Writer's picture: Ellen CampbellEllen Campbell

Mark has two endings. How come?


It is pretty much agreed by centuries of scholarship that Mark’s gospel has two endings. The shorter ending (16:1-8) was supplemented later by the longer ending (16:9-20) to bring it into conformity with the other gospels that by the end of the first century were being regarded as authoritative for the Church.


The appearance to Mary Magdalene (16:9) echoes a similar appearance in John 20:11-18. That Mary had been healed of “seven demons” recalls Luke 8:2, the appearance of Jesus “in another form to two of them, as they were walking in the country” (16:12) is told at greater length as the Emmaus Road account in Luke 24:13-35, and the call to universal witness (16:15) parallels the Great Commission of Matthew 28:18-20.

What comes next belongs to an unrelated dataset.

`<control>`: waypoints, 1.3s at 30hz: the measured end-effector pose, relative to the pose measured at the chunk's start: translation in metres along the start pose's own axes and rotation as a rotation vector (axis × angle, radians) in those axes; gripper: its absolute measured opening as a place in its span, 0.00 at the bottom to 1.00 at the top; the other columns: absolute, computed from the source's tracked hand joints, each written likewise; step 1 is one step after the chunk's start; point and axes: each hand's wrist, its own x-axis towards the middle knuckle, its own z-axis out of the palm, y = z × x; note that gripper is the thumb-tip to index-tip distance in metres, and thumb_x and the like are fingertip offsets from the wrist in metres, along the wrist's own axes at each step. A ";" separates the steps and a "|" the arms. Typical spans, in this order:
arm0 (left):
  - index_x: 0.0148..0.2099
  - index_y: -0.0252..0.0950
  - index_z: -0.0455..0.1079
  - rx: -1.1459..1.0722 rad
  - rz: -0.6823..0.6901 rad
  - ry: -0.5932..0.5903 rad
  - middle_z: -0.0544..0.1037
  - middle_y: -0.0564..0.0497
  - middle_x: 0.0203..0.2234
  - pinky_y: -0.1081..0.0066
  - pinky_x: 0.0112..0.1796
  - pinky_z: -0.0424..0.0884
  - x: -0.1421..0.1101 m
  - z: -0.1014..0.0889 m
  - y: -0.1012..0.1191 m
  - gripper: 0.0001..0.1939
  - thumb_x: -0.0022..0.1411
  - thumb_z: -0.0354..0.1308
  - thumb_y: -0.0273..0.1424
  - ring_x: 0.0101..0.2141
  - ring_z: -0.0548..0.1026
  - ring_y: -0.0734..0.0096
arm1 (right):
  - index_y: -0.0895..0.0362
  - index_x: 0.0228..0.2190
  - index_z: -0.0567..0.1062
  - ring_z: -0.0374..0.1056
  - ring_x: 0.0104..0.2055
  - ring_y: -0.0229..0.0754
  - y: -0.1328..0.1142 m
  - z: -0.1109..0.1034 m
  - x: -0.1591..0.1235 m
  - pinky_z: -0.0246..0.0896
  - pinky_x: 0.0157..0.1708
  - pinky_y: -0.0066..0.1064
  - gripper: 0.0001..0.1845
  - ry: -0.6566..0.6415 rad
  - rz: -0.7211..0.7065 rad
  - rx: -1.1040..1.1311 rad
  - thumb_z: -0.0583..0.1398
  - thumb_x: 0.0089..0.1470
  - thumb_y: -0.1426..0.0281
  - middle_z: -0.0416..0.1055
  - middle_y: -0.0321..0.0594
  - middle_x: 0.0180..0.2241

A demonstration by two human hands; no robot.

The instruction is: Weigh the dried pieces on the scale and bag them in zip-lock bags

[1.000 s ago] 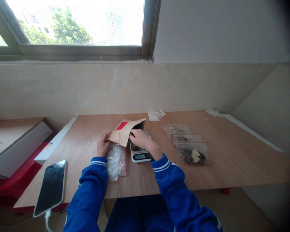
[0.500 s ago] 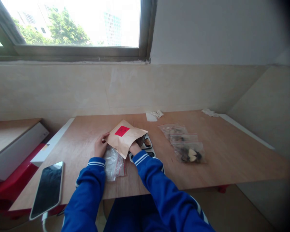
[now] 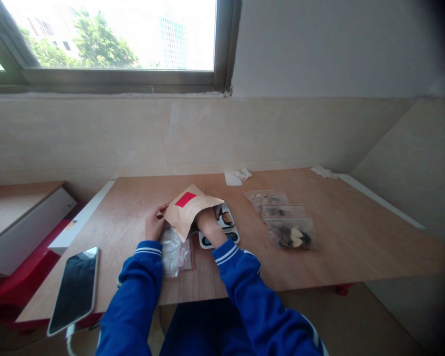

So, what was going on in the earliest Church that we have this longer ending in the way that we have it? And why does it matter?


The author of the second ending of Mark clearly had access to Matthew, Luke and John. What this means is that well before the end of the first Christian century written accounts of the life and work of Jesus were becoming available. People independent of each other were writing their accounts down and circulating them. Not only that, but decisions were being made about which of the various accounts in circulation were most authoritative. There were other gospels around that didn’t make the cut. That means that there were people who were believed to have the authority to make such decisions. That they were making these particular decisions, ruling on which texts were reliable and which were not, means that it was understood that churches needed resources to do their work of witness, and these written gospels were those resources.


What is also evident from the existence of the New Testament is that some places had written resources that others did not, in the form of letters written specifically to churches there – places like Rome, Corinth, Thessalonica, and Ephesus. There were other letters that were written to groups of churches, and over time these letters came to be called “Catholic” because they were written for everyone.


What all of this indicates is a movement that was completely serious about the integrity of its teaching, a movement that had a leadership structure competent to scrutinize new resources as they appeared, and authoritative enough to include some resources and exclude others.


The seriousness of the Church about the integrity of its written resources was not lost on the Church’s enemies. When the Roman government got involved in regulating and then persecuting the early church in the mid-second century, one of the first things they did was compel the churches to give up their Bibles. Yet even after more than a century of persecution and Bible burning, thousands of Bibles survived. Today we have over 5000 ancient manuscripts of the New Testament, some of them dating to the early second century. There is far more manuscript evidence for the person and work of Jesus Christ than for any other person of antiquity. Based on manuscripts alone, we have much more reason to believe that Jesus rose from the dead on Easter than that Julius Caesar crossed the Rubicon.


The Church that survived withering persecution to form the culture of the West, the Church that created and still creates the intellectual foundations for modern science, the Church that created and still creates the possibility of democracy, human dignity and human rights, is the Church that spent its formative centuries being completely serious about the integrity of its teaching. The same Church, and hundreds of Christian denominations, risk their lives today by not being serious enough.


We have two endings for the Gospel of Mark as a sign of that seriousness.


Seriousness about our teaching matters.